→ **TASK DIRECTIONS**
With the material below, print exactly the lines between the line holding "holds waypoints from" and the line holding "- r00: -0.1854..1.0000", inclusive. Add nothing else.

Start of GIVEN RECORDS

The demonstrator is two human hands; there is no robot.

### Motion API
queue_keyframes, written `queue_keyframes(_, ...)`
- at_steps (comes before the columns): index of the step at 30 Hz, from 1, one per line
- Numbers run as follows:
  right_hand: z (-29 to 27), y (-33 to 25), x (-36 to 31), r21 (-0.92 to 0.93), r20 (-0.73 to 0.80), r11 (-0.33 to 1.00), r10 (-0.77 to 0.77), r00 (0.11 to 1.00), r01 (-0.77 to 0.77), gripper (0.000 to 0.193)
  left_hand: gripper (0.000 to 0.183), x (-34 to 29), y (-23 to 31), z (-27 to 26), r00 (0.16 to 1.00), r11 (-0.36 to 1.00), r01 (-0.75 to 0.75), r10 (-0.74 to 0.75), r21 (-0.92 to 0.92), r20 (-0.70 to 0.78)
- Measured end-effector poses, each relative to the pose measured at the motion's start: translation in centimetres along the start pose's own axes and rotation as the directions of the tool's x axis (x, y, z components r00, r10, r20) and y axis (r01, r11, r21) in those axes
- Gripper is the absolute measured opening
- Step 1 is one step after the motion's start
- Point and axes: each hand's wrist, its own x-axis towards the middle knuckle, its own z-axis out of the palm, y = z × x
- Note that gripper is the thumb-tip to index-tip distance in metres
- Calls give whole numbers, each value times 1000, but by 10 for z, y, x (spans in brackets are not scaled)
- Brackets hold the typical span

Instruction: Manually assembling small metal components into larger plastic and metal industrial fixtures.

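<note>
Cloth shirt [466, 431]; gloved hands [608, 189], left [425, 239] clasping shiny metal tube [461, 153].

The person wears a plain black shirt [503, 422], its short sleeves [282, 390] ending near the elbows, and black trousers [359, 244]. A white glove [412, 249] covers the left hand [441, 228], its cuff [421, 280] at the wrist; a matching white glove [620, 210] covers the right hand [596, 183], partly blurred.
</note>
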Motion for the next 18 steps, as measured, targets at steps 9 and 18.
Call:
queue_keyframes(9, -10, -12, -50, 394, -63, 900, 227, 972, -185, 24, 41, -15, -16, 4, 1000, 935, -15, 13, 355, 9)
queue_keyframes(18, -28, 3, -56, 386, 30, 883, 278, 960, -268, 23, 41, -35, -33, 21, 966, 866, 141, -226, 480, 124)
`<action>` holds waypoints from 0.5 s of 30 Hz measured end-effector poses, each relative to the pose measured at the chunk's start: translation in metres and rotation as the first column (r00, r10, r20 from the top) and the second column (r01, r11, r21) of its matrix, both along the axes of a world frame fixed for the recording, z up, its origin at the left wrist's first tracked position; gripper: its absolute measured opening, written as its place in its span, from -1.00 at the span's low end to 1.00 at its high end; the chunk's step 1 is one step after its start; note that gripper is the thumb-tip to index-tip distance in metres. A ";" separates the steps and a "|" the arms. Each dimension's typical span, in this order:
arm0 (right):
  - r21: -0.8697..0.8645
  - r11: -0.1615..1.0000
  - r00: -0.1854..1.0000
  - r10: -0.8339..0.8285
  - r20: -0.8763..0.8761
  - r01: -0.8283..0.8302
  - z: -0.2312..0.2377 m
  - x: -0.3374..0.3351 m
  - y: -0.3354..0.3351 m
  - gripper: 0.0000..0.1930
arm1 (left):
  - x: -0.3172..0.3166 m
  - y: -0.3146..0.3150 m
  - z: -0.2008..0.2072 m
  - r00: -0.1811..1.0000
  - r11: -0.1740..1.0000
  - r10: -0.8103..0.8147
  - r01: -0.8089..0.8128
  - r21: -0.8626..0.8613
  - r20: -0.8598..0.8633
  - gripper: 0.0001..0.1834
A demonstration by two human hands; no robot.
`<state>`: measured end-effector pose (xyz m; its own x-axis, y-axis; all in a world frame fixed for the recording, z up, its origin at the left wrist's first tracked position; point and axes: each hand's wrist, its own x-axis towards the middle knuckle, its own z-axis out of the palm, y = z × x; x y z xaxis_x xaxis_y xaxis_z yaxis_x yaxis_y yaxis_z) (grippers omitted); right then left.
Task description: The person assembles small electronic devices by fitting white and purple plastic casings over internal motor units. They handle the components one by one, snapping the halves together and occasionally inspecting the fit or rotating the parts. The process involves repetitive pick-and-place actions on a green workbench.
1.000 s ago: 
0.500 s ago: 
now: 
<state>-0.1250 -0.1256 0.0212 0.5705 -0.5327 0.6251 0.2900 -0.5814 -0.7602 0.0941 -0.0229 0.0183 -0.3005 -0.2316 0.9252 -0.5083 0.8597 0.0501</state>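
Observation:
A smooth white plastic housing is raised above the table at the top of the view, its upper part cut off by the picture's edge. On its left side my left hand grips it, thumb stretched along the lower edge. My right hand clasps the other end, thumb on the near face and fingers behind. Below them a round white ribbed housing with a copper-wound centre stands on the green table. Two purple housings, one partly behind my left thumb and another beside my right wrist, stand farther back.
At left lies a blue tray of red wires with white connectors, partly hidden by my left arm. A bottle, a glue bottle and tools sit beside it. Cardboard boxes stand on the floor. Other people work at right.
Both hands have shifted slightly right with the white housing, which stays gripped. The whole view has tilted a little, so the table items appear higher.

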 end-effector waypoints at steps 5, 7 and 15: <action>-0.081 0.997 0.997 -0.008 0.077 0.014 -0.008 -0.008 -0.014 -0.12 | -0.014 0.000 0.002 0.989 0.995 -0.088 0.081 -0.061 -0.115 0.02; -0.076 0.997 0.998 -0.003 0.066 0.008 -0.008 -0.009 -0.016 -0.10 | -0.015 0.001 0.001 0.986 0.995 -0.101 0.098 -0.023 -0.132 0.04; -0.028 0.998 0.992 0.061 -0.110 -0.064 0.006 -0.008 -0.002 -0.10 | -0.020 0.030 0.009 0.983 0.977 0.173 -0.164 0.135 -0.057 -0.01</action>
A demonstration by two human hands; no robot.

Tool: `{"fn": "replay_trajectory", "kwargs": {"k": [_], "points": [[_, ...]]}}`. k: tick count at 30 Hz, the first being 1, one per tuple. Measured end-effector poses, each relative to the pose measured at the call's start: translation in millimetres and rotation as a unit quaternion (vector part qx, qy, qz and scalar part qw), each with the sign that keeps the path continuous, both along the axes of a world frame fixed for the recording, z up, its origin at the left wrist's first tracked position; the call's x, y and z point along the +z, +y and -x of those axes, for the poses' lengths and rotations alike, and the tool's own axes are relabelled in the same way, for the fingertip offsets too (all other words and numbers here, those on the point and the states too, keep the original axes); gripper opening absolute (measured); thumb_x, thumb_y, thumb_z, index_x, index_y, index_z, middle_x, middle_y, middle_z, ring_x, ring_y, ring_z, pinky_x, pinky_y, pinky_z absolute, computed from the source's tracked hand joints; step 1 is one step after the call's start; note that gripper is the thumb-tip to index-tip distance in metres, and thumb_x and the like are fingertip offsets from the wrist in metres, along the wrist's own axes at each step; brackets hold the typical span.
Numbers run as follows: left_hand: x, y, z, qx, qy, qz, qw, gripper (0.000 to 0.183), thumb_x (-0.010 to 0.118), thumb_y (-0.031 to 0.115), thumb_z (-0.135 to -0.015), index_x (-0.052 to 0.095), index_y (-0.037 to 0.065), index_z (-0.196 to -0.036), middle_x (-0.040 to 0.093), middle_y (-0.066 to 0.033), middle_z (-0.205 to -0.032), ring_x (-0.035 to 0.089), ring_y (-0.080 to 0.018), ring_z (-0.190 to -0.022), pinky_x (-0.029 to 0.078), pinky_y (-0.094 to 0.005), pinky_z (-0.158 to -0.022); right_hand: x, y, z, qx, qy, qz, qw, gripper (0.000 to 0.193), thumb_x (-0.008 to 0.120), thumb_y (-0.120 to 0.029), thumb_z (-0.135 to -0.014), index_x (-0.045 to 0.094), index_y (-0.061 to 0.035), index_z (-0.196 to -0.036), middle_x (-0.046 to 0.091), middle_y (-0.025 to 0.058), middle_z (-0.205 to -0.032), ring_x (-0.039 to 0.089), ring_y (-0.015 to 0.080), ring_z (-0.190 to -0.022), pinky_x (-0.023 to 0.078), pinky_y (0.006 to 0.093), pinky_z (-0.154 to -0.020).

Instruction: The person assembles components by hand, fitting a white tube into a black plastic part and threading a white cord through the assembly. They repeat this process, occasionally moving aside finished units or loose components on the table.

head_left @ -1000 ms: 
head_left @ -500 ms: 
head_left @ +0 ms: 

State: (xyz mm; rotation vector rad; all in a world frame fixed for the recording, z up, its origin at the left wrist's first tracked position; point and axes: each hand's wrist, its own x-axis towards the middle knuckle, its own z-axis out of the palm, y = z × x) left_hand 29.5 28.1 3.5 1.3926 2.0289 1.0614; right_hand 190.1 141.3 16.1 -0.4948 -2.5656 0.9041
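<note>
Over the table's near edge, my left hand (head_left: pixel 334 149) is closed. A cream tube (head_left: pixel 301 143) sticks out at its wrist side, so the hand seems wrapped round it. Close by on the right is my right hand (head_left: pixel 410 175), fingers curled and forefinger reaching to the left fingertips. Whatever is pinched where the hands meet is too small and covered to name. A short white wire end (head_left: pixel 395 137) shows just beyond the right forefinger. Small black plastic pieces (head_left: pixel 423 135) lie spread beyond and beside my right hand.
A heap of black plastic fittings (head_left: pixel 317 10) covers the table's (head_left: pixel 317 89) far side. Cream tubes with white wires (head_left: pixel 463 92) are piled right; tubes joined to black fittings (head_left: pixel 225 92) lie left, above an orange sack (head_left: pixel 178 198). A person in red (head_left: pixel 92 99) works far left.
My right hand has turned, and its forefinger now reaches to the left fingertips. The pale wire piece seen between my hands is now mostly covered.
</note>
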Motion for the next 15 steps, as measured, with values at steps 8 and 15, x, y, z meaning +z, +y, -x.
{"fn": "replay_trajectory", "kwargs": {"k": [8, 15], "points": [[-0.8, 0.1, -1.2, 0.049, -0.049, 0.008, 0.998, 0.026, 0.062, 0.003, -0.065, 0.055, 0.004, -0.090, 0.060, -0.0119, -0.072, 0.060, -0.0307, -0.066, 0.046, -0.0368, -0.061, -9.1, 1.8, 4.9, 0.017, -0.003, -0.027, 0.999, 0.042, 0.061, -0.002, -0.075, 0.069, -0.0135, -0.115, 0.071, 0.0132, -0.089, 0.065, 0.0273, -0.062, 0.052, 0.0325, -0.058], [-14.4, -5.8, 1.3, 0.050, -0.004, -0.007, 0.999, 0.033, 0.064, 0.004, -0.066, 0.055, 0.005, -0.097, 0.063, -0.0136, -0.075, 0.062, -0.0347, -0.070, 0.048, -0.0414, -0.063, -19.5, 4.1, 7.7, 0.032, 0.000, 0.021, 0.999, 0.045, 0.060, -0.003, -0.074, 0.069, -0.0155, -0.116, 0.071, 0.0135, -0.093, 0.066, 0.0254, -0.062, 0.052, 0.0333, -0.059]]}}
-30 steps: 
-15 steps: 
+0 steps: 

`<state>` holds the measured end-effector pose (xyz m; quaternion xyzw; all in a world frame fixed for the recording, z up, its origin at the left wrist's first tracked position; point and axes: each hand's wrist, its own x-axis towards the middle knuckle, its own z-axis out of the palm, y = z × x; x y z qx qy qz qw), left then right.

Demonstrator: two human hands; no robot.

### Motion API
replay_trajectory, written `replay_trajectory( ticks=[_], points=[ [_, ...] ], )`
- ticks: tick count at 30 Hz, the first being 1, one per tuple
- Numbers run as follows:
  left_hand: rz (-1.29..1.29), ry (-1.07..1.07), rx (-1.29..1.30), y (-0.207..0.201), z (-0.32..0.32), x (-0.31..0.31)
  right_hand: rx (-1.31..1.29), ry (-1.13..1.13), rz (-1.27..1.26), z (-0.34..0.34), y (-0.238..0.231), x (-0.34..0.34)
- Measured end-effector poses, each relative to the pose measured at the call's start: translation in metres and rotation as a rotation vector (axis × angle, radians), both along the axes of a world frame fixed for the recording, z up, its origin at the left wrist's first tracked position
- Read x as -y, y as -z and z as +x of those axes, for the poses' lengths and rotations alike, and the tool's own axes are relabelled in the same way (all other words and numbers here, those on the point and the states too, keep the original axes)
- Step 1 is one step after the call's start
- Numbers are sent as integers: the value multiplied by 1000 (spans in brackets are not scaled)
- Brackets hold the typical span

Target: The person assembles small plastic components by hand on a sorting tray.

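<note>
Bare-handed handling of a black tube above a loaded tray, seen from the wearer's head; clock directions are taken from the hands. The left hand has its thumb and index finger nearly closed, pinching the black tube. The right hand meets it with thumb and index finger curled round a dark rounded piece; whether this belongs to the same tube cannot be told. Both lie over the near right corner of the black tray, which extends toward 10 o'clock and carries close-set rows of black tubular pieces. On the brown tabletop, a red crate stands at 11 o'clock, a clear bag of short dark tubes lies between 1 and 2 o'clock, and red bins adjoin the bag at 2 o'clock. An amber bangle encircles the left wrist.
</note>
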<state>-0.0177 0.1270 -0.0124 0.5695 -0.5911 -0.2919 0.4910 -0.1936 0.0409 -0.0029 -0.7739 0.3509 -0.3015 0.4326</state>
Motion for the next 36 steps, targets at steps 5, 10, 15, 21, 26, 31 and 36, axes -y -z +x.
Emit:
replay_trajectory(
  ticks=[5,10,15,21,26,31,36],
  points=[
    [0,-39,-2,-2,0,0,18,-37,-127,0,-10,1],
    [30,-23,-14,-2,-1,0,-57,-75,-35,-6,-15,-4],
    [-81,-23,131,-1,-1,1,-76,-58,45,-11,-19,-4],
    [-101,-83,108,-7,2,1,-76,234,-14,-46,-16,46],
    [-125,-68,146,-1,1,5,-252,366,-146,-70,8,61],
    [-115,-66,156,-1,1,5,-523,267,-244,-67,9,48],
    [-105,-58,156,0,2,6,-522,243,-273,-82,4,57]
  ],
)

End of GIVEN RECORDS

→ **ANSWER TO THIS TASK**
`<action>` holds waypoints from 0.5 s of 30 Hz measured end-effector poses, each relative to the pose measured at the chunk's start: translation in metres and rotation as the first column (r00, r10, r20 from the top) and the second column (r01, r11, r21) of its matrix, both along the axes of a world frame fixed for the recording, z up, its origin at the left wrist's first tracked position; gripper: its absolute measured opening, written as its place in its span, from -1.00 at the span's low end to 1.00 at its high end; the chunk's step 1 is one step after its start; note that gripper is the thumb-tip to index-tip distance in metres. A ";" separates the steps and a "|" the arms. Each dimension's typical span, in this order:
arm0 (right):
  - r21: -0.8697..0.8645
  - r11: -0.1615..1.0000
  - r00: -0.1854..1.0000

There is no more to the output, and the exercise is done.